_TASK TO CARRY OUT_
Your answer should consist of all lines in the listing that hold the word "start".

** AVAILABLE DATA follows **

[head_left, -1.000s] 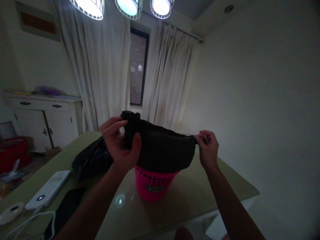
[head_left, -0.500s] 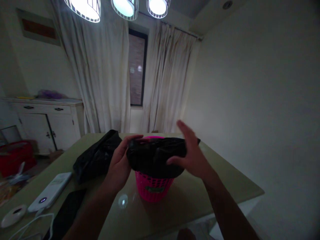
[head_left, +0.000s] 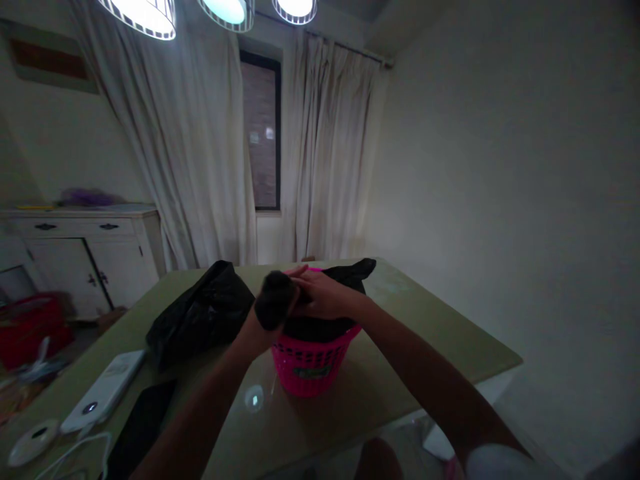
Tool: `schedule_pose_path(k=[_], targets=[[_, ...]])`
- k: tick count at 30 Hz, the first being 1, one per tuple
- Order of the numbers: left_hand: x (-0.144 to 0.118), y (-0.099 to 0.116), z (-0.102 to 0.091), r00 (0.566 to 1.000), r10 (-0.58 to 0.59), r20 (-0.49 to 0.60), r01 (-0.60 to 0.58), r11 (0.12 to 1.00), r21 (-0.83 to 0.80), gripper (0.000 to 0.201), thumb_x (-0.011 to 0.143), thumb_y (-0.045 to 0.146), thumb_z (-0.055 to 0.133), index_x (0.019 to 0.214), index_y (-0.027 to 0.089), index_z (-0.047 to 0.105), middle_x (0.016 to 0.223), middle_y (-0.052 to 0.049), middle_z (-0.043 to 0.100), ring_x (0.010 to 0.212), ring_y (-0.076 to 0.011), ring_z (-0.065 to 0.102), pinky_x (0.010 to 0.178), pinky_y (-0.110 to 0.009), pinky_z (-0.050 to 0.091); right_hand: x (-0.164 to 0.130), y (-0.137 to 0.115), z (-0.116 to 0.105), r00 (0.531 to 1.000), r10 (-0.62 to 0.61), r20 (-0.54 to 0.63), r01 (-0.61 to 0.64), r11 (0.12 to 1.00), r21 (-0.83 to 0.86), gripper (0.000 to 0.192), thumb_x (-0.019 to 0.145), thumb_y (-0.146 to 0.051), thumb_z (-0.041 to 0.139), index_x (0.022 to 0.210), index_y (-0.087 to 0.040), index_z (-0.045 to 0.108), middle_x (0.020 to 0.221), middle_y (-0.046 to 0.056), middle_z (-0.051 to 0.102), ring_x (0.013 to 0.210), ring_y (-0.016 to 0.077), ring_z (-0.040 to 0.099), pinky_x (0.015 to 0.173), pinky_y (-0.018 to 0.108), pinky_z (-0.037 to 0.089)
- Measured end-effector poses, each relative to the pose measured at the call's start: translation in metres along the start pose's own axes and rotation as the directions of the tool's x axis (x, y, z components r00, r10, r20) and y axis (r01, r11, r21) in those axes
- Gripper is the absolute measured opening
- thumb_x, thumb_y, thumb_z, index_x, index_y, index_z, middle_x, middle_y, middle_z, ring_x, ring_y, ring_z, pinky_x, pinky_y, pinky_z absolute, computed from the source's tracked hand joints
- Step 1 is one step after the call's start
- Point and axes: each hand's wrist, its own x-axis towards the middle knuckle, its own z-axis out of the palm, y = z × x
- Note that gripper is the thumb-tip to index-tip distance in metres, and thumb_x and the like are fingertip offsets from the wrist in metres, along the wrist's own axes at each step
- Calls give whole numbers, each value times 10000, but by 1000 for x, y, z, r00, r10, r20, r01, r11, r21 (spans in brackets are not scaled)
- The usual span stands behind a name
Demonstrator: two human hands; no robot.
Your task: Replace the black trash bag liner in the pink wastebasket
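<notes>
A small pink plastic basket [head_left: 310, 365] stands on the table [head_left: 400, 373] in front of me. A black bag [head_left: 350, 273] lies bunched over its mouth, one corner sticking up at the far right rim. My left hand [head_left: 273, 308] is closed around a wad of the bag at the basket's left rim and is mostly covered by it. My right hand [head_left: 320, 293] reaches across from the right and presses on the bag right beside the left hand, fingers gripping the plastic.
A second crumpled black bag [head_left: 200, 317] lies on the table to the left. Nearer me are a white power bank [head_left: 103, 400], a dark phone [head_left: 137, 430], a white round disc [head_left: 27, 441] and a cable. A white cabinet [head_left: 85, 257] and curtains stand behind.
The bag was stretched wide between both hands above the basket, then lowered and bunched onto it. My right hand moved left across the basket to meet the left hand. The camera tilted down slightly.
</notes>
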Motion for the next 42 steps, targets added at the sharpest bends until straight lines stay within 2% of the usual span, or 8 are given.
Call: schedule_pose_path(k=[6,9,14,17,20,28,36,42], targets=[[10,1,-4,973,-228,-37,207,932,-297,600,1049,751,483,780,244,660,761,-73,710,945,-288,751,993,-461,624,-34,50,-69,924,381,-31,-381,911,-160,555,670,-583,968,1091,-238,860,1047,106,807,890,265,717,769,342,539],[12,0,-5,966,-253,52,256,915,-311,622,997,762,588,650,247,551,626,-22,572,758,-230,665,888,-399,618,-49,61,-88,943,331,23,-328,941,-88,132,736,-284,862,861,-243,853,769,17,743,678,160,634,641,261,444],[10,-9,0,982,-190,9,189,973,-135,399,914,586,791,902,188,773,831,-45,737,772,-219,652,758,-343,582,-75,43,-99,903,187,-387,-64,949,309,149,808,-227,822,954,-240,848,970,25,775,905,157,711,852,290,548],[7,-14,-1,992,-128,-21,125,988,-93,324,951,505,774,963,182,801,916,-60,788,888,-255,716,831,-351,598,-94,41,-97,821,285,-495,83,797,598,431,743,-327,955,1150,-287,820,1310,49,768,1165,180,727,1032,338,572],[5,-14,-1,995,-97,-8,96,994,-49,321,988,494,740,999,180,806,934,-65,802,907,-263,738,831,-352,605,-100,46,-83,899,365,-242,-71,666,743,798,704,-504,990,1420,-278,720,1505,132,689,1307,254,700,1102,443,578],[20,-7,6,990,-81,114,81,997,6,588,929,435,805,1459,217,673,1287,-108,799,1179,-306,746,1069,-477,579,-68,27,-49,819,380,-430,80,667,741,118,773,-321,844,784,-213,797,965,38,797,891,164,730,849,286,593],[44,-5,4,956,-67,285,108,985,-131,373,792,220,696,1129,212,856,1072,-66,857,1164,-375,750,1103,-564,572,-96,43,-44,919,343,-192,-57,599,799,785,640,-309,1006,1377,-258,741,1420,114,740,1272,270,722,1077,422,608],[43,-3,22,965,-118,234,167,965,-200,486,770,363,786,1220,192,720,1176,-93,805,1154,-327,730,1047,-490,593,-59,32,-17,868,449,-212,-74,539,839,504,751,-512,970,1113,-212,788,1179,75,809,1121,236,753,1088,412,600]])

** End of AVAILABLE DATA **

_TASK RESPONSE_
- Measured end-effector poses, each relative to the pose measured at the call's start: translation in metres along the start pose's own axes and rotation as the directions of the tool's x axis (x, y, z components r00, r10, r20) and y axis (r01, r11, r21) in those axes
- Step 1 is one step after the call's start

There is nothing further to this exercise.